The difficulty parameters of the test paper are predicted
| Issue number | difficulty | Issue number | difficulty |
|---|---|---|---|
| Item 1 | 0.85 | Item 7 | 0.35 |
| Item 2 | 0.79 | Item 8 | 0.33 |
| Item 3 | 0.75 | Item 9 | 0.31 |
| Item 4 | 0.52 | Item 10 | 0.42 |
| Item 5 | 0.43 | Item 11 | 0.55 |
| Item 6 | 0.52 | Item 12 | 0.28 |
The results of the differentiation analysis are shown in Table 9. It can be seen that except for question 1, the differentiation coefficients of all other questions are greater than 0.3, especially the differentiation of questions 4, 5, 6, 7, 11 and 12 is very good, so it can be considered that the differentiation of this pretest paper is very good.
Analysis of differentials
| Issue number | Differentiating | Issue number | Differentiating |
|---|---|---|---|
| Item 1 | 0.22 | Item 7 | 0.55 |
| Item 2 | 0.35 | Item 8 | 0.41 |
| Item 3 | 0.32 | Item 9 | 0.32 |
| Item 4 | 0.53 | Item 10 | 0.33 |
| Item 5 | 0.51 | Item 11 | 0.57 |
| Item 6 | 0.46 | Item 12 | 0.82 |
Two samples were randomly selected for trial observations and the observations were tested; if the results had a high level of confidence, the research community discussed the scores and determined the final evaluation results.
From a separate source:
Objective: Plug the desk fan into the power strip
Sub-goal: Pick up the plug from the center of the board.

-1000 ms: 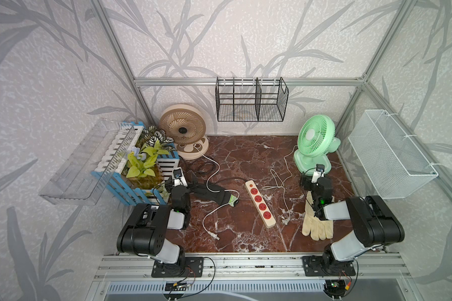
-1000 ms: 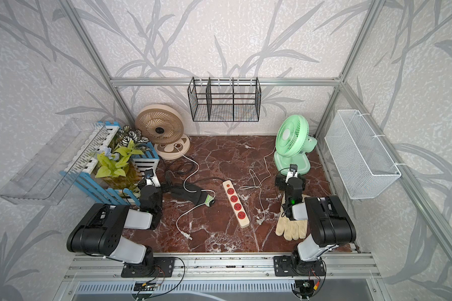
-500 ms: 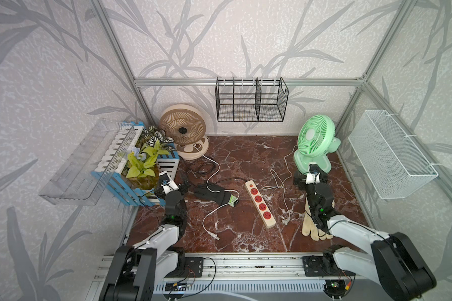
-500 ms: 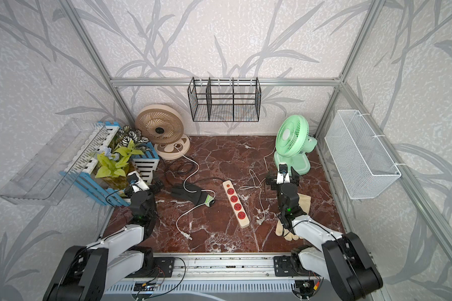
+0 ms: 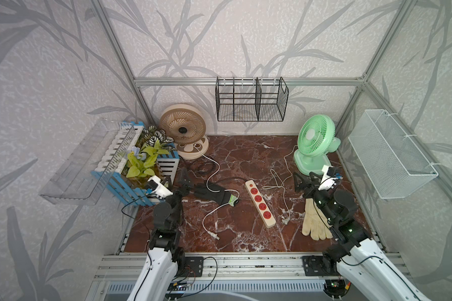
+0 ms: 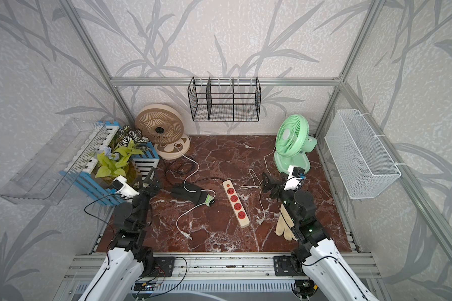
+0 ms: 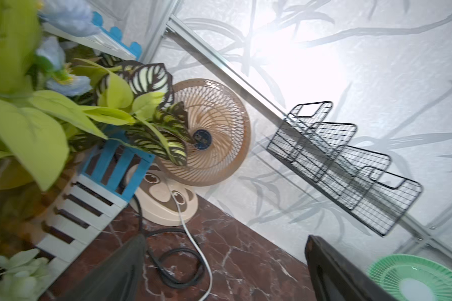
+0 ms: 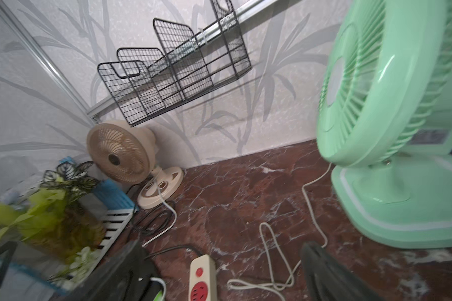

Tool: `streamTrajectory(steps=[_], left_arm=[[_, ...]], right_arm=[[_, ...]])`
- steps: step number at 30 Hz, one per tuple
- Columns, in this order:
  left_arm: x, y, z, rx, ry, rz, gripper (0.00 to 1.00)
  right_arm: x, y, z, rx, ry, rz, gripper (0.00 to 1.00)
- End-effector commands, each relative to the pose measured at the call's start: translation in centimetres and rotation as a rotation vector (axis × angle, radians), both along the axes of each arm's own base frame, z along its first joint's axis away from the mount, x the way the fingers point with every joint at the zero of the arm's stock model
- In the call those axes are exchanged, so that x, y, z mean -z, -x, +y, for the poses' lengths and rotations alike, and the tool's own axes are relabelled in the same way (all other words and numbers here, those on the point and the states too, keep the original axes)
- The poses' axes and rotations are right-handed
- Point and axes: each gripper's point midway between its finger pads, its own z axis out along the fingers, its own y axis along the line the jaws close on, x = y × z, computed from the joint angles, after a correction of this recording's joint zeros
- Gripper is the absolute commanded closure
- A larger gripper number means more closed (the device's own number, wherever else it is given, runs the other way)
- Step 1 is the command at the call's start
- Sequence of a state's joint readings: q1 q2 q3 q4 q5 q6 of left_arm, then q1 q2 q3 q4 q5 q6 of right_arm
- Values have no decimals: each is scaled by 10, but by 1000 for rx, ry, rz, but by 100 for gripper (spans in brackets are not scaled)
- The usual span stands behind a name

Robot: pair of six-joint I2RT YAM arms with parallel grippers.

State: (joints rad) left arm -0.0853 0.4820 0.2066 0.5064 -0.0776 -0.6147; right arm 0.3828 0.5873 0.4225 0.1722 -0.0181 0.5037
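Power strip point(image 5: 260, 206) central on table point(image 5: 245, 156)

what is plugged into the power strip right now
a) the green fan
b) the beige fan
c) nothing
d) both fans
c: all four red sockets of the power strip are bare, and a white plug lies loose, apart from it.

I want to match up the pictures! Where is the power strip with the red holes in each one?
In a top view: the power strip lies slanted in the middle of the floor.
In a top view: same spot.
Left wrist: not in it.
Right wrist: at the bottom edge, partly cut off.
Landmark in all four: the black wire rack on the back wall.
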Motion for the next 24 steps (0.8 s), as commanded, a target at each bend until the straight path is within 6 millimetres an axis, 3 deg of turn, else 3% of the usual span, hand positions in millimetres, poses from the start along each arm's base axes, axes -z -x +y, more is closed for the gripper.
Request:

If the reliability of the test results was insufficient, the research community familiarized themselves with the scale again and negotiated and discussed the questions to determine consistent diagnostic criteria until the reliability passed the test level. Classroom observations were conducted on the seven lesson cases and statistical tools were used to organize the evaluation results The final results of the lesson case evaluations are summarized in Table 10 (N indicates that the indicator is not represented).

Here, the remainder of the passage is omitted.